The protection of migrant children in the Horn of Africa is the focus of a new partnership agreement between the eight-member regional trade bloc, The Intergovernmental Authority on Development (IGAD), and the UN Migration Agency IOM. 

Scores of child migrants travel from the Horn of Africa region, many with the intention of reaching the Gulf States via Yemen. Estimates are that they constitute about a fifth of all migrants on this route to the Middle East, known as the Eastern Route. 

The average age of child migrants ranges between 13 and 17, while in some cases, children as young as eight-years-old migrate on their own. They face a range of risks such as being held by criminals against their will, being forced to work without pay, anxiety due to fear of detention and deportation, living on streets under abysmal conditions, and lack of access to services. 

The IGAD-IOM agreement, signed end of February 2021, aims to ease some of these risks. This would happen by ensuring a harmonized approach across three IGAD member states – Djibouti, Ethiopia and Somalia.  

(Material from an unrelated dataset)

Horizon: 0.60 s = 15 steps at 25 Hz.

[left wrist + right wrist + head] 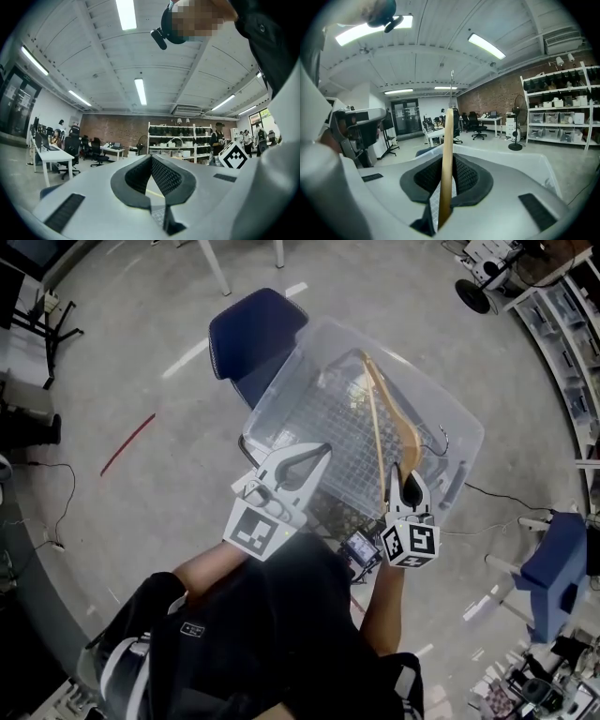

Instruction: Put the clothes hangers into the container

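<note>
The right gripper (446,194) has its jaws closed on 1 end of a wooden hanger (446,154), which stands edge-on between the pads, a narrow gap left by its thickness. Gripping the tip likely lets the rest lead into the box. In the head view the hanger (386,413) runs from that gripper (410,491) toward 12 o'clock over the clear container (461,460), its metal hook (443,440) at 3 o'clock; whether it touches the floor of the box I cannot tell. The left gripper (152,178) has its jaws tip to tip on nothing, waiting at the container's 7 o'clock rim. A blue chair (251,332) sits at 11 o'clock. No brand or text is legible; the marker cubes (411,543) carry only black-and-white patterns
</note>
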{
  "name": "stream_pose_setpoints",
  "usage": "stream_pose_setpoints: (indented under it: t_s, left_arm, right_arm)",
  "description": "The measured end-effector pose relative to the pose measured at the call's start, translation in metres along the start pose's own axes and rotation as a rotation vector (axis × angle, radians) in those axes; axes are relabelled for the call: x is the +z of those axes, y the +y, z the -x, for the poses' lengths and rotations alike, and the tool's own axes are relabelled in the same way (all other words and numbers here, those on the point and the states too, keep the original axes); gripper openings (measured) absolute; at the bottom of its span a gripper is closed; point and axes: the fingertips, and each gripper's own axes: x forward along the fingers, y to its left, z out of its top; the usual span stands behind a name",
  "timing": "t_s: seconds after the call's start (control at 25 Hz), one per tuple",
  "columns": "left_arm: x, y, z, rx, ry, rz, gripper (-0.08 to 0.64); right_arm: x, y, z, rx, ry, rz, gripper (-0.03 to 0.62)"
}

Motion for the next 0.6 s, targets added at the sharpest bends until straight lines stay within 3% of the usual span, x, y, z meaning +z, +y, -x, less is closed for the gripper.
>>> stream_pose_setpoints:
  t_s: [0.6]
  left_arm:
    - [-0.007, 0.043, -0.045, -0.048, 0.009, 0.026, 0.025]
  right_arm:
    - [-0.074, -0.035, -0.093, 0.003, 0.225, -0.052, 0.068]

The partnership is designed to mobilise political and financial commitment in order to expand child protection responses in the region. It seeks to strengthen joint advocacy and capacity development as well as mainstream child protection and child-centered approaches within the IGAD regional programmes. 

The partnership will also support IGAD to build the capacity of relevant government entities to identify and address child-rights violations, expand national and regional partnerships with child protection actors, as well as improve access to services for children on the move. 

Facilitating the agreement was the EU-IOM Joint Initiative for Migrant Protection and Reintegration in the Horn of Africa (the EU-IOM Joint Initiative).

“IGAD welcomes this partnership as it intends to improve systems that respond to and prevent all forms of abuse, violence, exploitation and neglect especially of the most vulnerable in the cross-border areas of IGAD region,” said Fathia Alwan, Director of Health and Social Development Division for the organisation.  

Senior coordinator of the EU-IOM Joint Initiative Julia Hartlieb said: “Poverty, along with the search for a better life, are the main drivers of migration in the region, but when such movements involve children, there is an urgent need to take action.”

Migration in the region is triggered by a combination of persistent insecurity and conflict, harsh climatic conditions, public heath emergencies alongside socio-economic drivers and more traditional seasonal and livelihood factors. These factors disproportionally affect children including migrant and refugee children, placing them at higher risk of abuse and exploitation.  

IGAD is in the early stages of developing its child programming portfolio and the partnership with IOM adds value towards efforts to integrate child-focused approaches into on-going programmes.  

 About the EU-IOM Joint Initiative

Launched in December 2016, with funding from the European Union Emergency Trust Fund for Africa, the EU-IOM Joint Initiative brings together 26 African countries of the Sahel and Lake Chad region, the Horn of Africa, and North Africa, the EU and IOM around the goal of ensuring migration is safer, more informed, and better governed for both migrants and their communities.